■ **Work required**:
From the line with "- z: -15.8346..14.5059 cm" to the line with "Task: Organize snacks", retype every line exactly, including those two, and leave out the rest of the data below.

*** Opening of Data ***

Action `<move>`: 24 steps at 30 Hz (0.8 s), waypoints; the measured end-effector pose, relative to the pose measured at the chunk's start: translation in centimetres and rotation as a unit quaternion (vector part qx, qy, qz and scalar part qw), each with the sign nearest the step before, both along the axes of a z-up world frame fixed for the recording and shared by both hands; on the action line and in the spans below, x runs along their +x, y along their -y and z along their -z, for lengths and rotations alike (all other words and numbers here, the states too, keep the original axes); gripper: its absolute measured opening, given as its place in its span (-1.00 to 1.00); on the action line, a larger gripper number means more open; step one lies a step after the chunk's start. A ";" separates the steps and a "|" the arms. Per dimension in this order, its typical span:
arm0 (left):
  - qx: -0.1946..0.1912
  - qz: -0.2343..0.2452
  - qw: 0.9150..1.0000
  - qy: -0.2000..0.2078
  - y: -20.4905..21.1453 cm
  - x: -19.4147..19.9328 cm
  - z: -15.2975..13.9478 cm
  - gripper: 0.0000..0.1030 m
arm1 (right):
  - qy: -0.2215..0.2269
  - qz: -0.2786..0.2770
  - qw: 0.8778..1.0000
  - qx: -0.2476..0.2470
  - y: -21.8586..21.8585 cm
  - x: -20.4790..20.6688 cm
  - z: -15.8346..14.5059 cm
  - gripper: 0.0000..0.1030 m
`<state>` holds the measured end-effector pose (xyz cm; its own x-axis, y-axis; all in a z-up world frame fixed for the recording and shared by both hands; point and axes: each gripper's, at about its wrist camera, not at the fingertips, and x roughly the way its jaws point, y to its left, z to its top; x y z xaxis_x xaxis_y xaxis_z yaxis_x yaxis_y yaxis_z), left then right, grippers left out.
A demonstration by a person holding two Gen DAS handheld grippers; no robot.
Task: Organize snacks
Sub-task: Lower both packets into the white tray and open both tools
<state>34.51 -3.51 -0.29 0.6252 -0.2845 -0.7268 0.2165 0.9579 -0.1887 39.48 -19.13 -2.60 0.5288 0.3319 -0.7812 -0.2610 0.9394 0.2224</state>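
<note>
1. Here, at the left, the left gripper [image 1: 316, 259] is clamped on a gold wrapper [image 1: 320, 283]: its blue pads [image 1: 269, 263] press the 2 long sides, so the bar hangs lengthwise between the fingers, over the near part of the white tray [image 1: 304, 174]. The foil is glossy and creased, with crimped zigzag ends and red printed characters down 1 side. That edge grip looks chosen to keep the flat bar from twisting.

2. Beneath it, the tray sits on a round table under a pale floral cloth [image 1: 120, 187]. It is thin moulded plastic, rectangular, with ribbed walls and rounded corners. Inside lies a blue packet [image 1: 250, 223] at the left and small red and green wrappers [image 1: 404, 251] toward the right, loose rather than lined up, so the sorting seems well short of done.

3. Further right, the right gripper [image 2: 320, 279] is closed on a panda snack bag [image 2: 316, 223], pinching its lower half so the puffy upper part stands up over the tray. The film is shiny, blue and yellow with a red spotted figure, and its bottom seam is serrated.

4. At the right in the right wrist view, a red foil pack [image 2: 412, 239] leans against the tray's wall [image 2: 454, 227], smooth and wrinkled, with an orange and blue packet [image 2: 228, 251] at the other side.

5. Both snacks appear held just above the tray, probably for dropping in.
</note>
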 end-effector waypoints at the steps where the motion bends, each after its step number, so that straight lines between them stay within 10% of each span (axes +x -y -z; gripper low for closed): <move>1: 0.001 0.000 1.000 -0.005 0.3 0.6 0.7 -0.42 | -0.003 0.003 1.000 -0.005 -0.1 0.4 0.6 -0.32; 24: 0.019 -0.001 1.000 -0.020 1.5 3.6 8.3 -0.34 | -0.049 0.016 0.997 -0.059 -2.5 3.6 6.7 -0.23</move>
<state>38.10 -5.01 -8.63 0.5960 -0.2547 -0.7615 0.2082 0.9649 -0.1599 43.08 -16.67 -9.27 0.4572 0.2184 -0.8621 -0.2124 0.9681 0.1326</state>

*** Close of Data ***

■ **Exercise result**:
  - z: -15.8346..14.5059 cm
  - gripper: 0.0000..0.1030 m
`<state>` holds the measured end-effector pose (xyz cm; its own x-axis, y-axis; all in a z-up world frame fixed for the recording and shared by both hands; point and axes: each gripper's, at about its wrist camera, not at the fingertips, and x roughly the way its jaws point, y to its left, z to its top; x y z xaxis_x xaxis_y xaxis_z yaxis_x yaxis_y yaxis_z), left then right, grippers left out.
A demonstration by a person holding two Gen DAS handheld grippers; no robot.
Task: Organize snacks

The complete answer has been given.